- **TASK TO COMPLETE**
The entries below are to be printed again word for word.

- **Stored items from a collection**

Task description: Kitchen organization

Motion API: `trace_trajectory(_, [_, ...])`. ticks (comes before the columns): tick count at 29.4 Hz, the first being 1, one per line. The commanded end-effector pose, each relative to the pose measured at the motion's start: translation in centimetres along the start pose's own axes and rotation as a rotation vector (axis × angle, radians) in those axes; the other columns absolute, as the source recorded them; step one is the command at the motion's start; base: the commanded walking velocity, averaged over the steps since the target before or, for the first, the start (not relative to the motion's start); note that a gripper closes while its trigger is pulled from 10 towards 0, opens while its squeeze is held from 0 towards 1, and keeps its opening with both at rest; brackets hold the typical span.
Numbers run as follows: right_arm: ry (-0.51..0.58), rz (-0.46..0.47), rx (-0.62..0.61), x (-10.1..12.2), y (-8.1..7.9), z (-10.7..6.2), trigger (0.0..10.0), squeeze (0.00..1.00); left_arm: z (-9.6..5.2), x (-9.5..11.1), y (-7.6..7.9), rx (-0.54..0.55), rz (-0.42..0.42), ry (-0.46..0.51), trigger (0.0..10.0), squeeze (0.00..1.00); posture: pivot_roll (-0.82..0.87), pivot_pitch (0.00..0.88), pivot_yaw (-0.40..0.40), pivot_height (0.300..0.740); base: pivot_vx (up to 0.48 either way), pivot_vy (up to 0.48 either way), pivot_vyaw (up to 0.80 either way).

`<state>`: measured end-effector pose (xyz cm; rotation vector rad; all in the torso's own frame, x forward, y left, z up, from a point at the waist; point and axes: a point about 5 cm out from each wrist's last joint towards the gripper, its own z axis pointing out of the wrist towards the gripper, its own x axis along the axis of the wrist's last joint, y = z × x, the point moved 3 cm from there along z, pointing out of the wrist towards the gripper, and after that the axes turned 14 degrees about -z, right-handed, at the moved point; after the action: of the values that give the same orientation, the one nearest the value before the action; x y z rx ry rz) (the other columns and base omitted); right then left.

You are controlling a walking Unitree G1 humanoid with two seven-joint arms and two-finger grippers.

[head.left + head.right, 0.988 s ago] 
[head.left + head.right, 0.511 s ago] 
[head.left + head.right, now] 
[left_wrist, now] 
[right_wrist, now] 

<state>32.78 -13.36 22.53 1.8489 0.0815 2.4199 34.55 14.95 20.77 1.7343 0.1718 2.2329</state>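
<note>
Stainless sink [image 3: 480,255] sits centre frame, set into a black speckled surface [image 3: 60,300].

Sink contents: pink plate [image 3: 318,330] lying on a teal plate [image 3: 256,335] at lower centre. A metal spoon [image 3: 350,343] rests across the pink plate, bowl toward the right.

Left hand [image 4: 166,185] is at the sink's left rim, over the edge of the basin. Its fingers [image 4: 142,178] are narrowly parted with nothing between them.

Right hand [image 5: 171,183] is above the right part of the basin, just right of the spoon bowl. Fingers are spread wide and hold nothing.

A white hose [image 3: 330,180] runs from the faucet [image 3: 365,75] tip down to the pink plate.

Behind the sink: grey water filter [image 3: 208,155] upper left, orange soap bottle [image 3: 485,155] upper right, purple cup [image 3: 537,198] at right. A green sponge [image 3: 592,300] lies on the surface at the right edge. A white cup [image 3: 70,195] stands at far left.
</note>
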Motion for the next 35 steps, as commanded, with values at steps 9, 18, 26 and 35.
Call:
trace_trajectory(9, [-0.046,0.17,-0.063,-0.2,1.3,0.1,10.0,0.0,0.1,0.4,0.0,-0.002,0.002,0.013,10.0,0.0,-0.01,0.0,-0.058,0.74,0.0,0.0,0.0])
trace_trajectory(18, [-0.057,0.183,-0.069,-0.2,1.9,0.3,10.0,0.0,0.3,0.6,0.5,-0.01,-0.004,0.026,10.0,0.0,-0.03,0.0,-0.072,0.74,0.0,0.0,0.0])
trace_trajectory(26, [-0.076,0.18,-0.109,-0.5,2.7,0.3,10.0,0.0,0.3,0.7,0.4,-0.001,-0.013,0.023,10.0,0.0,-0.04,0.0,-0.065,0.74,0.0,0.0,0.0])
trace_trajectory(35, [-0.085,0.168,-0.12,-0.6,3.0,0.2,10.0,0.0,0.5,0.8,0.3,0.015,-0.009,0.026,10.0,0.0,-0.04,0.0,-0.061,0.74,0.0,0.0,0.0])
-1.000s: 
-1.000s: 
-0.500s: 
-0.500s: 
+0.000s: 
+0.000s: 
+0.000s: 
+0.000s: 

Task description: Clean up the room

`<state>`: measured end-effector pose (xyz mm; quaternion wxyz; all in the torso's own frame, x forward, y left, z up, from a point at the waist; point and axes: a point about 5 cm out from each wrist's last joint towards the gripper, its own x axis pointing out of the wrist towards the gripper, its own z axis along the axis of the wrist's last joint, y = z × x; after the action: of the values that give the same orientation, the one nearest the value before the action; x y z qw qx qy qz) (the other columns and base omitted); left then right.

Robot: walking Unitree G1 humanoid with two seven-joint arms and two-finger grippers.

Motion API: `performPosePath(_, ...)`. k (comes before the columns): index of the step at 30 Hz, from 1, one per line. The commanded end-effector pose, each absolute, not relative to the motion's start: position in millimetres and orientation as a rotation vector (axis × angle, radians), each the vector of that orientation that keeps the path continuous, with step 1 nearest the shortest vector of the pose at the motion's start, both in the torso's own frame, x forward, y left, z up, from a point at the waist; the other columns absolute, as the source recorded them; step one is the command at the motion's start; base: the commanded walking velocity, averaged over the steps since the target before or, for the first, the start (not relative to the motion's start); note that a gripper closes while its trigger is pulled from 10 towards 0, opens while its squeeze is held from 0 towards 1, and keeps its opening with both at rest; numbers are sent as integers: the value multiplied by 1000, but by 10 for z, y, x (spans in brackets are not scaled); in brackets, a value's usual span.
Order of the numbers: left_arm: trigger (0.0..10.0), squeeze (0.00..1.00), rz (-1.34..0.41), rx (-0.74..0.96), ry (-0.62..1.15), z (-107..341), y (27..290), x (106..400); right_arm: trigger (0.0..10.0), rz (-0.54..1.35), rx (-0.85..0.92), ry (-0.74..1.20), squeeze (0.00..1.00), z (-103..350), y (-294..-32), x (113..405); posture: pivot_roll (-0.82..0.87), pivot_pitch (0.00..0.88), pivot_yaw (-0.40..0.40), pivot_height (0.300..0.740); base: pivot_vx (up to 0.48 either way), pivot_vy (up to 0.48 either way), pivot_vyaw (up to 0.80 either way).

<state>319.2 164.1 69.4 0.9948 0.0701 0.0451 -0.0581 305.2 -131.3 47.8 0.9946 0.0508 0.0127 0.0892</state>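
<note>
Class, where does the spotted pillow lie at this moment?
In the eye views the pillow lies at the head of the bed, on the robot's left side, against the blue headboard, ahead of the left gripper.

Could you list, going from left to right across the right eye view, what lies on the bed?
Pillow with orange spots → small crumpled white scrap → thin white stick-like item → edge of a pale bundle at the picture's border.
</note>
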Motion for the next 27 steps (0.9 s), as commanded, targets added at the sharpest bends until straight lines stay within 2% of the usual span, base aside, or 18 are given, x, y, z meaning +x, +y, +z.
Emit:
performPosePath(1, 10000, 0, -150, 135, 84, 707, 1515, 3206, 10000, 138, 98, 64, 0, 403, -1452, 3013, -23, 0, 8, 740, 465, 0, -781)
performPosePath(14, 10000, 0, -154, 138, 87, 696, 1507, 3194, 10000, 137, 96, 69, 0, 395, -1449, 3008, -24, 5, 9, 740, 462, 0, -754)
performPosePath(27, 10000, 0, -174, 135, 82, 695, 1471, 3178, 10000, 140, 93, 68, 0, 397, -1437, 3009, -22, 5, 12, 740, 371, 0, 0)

- **RESPONSE TO THIS TASK**
Task description: Kitchen organization

Motion API: `trace_trajectory(_, [_, ...])`. ticks (comes before the columns): tick count at 29.4 Hz, the first being 1, one per line. The commanded end-effector pose, each relative to the pose measured at the motion's start: translation in centimetres along the start pose's own axes and rotation as a rotation vector (axis × angle, radians) in those axes; the other columns absolute, as the source recorded them; step one is the command at the motion's start; base: the commanded walking velocity, averaged over the steps since the target before or, for the first, the start (not relative to the motion's start); note that a gripper closes while its trigger is pulled from 10 towards 0, opens while its squeeze is held from 0 towards 1, and keeps its opening with both at rest; brackets hold the typical span.
Numbers run as follows: right_arm: ry (-0.51..0.58), rz (-0.46..0.47), rx (-0.62..0.61), x (-10.1..12.2), y (-8.1..7.9), z (-10.7..6.2), trigger (0.0..10.0), squeeze (0.00..1.00); left_arm: z (-9.6..5.2), x (-9.5..11.1), y (-7.6..7.9), rx (-0.54..0.55), rz (-0.42..0.42), ry (-0.46..0.51), trigger (0.0..10.0), squeeze (0.00..1.00); posture: pivot_roll (-0.82..0.87), pivot_pitch (0.00..0.88), pivot_yaw (-0.40..0.40), pivot_height (0.300..0.740); base: pivot_vx (up to 0.48 either way), pivot_vy (up to 0.48 either way), pivot_vyaw (up to 0.80 either way).

`<state>`: measured end-effector pose (xyz cm; rotation vector rad; all in the torso's own frame, x forward, y left, z up, from a point at the waist; point and axes: a point about 5 cm out from each wrist's last joint towards the gripper, its own z axis pointing out of the wrist towards the gripper, its own x axis along the axis of the wrist's last joint, y = z × x, the point moved 3 cm from there along z, pointing out of the wrist towards the gripper, and after that the axes turned 14 degrees about -z, right-handed, at the moved point; after the action: of the values that give the same orientation, the one nearest the value before the action; x y z rx ry rz) (the other columns and base omitted); right then left.

You are controlling a walking Unitree G1 humanoid with two seven-joint arms and two-finger grippers.

[head.left + head.right, 0.988 s ago] 
[head.left + head.right, 0.511 s ago] 
[head.left + head.right, now] 
[left_wrist, now] 
[right_wrist, now] 

<state>32.78 -13.36 22.53 1.8489 0.0815 2.4199 34.55 14.95 20.77 1.7343 0.1718 2.2329</state>
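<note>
Stainless sink [image 3: 480,255] sits centre frame, set into a black speckled surface [image 3: 60,300].

Sink contents: pink plate [image 3: 318,330] lying on a teal plate [image 3: 256,335] at lower centre. A metal spoon [image 3: 350,343] rests across the pink plate, bowl toward the right.

Left hand [image 4: 166,185] is at the sink's left rim, over the edge of the basin. Its fingers [image 4: 142,178] are narrowly parted with nothing between them.

Right hand [image 5: 171,183] is above the right part of the basin, just right of the spoon bowl. Fingers are spread wide and hold nothing.

A white hose [image 3: 330,180] runs from the faucet [image 3: 365,75] tip down to the pink plate.

Behind the sink: grey water filter [image 3: 208,155] upper left, orange soap bottle [image 3: 485,155] upper right, purple cup [image 3: 537,198] at right. A green sponge [image 3: 592,300] lies on the surface at the right edge. A white cup [image 3: 70,195] stands at far left.
</note>
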Motion for the next 35 steps, as commanded, with values at steps 9, 18, 26 and 35.
Call:
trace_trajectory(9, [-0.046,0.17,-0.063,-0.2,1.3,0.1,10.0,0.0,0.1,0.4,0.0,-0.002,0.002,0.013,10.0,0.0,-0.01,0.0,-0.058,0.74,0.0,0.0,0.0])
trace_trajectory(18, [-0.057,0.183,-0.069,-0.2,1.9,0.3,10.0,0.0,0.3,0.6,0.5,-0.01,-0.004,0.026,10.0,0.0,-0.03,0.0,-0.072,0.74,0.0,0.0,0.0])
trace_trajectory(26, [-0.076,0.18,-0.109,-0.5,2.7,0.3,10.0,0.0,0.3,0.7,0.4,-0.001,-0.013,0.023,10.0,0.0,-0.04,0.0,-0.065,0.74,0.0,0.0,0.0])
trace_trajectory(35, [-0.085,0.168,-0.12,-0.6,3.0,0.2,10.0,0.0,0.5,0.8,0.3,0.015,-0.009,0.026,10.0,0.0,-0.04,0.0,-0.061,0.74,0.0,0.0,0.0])
-1.000s: 
-1.000s: 
-0.500s: 
-0.500s: 
+0.000s: 
+0.000s: 
+0.000s: 
+0.000s: 

Task description: Clean up the room

`<state>`: measured end-effector pose (xyz mm; quaternion wxyz; all in the torso's own frame, x forward, y left, z up, from a point at the waist; point and axes: a point about 5 cm out from each wrist's last joint towards the gripper, its own x axis pointing out of the wrist towards the gripper, its own z axis along the axis of the wrist's last joint, y = z × x; after the action: of the values that give the same orientation, the one nearest the value before the action; x y z qw qx qy qz) (the other columns and base omitted); left then right.

Robot: walking Unitree G1 humanoid with two seven-joint arms and two-finger grippers.

Motion API: `performPosePath(_, ...)`. k (comes before the columns): index of the step at 30 Hz, from 1, one per line. The commanded end-effector pose, each absolute, not relative to the motion's start: position in millimetres and orientation as a rotation vector (axis × angle, radians), each the vector of that orientation that keeps the path continuous, with step 1 nearest the shortest vector of the pose at the motion's start, both in the torso's own frame, x forward, y left, z up, from a point at the waist; the other columns absolute, as the source recorded them; step one is the command at the motion's start; base: the commanded walking velocity, averaged over the steps since the target before or, for the first, the start (not relative to the motion's start); note that a gripper closes while its trigger is pulled from 10 towards 0, opens while its squeeze is held from 0 towards 1, and keeps its opening with both at rest; numbers are sent as integers: the value multiplied by 1000, but by 10 for z, y, x (spans in brackets are not scaled); in brackets, a value's usual span.
Order of the numbers: left_arm: trigger (0.0..10.0), squeeze (0.00..1.00), rz (-1.34..0.41), rx (-0.74..0.96), ry (-0.62..1.15), z (-107..341), y (27..290), x (106..400); right_arm: trigger (0.0..10.0), rz (-0.54..1.35), rx (-0.85..0.92), ry (-0.74..1.20), squeeze (0.00..1.00), z (-103..350), y (-294..-32), x (113..405); posture: pivot_roll (-0.82..0.87), pivot_pitch (0.00..0.88), pivot_yaw (-0.40..0.40), pivot_height (0.300..0.740); base: pivot_vx (up to 0.48 either way), pivot_vy (up to 0.48 either way), pivot_vyaw (up to 0.80 either way).

<state>319.2 164.1 69.4 0.9948 0.0701 0.0451 -0.0581 305.2 -131.3 47.8 0.9946 0.0508 0.0127 0.0892</state>
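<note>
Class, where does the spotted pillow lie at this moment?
In the eye views the pillow lies at the head of the bed, on the robot's left side, against the blue headboard, ahead of the left gripper.

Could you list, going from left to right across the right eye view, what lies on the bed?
Pillow with orange spots → small crumpled white scrap → thin white stick-like item → edge of a pale bundle at the picture's border.
</note>
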Motion for the next 27 steps (0.9 s), as commanded, targets added at the sharpest bends until straight lines stay within 2% of the usual span, base aside, or 18 are given, x, y, z meaning +x, +y, +z.
Emit:
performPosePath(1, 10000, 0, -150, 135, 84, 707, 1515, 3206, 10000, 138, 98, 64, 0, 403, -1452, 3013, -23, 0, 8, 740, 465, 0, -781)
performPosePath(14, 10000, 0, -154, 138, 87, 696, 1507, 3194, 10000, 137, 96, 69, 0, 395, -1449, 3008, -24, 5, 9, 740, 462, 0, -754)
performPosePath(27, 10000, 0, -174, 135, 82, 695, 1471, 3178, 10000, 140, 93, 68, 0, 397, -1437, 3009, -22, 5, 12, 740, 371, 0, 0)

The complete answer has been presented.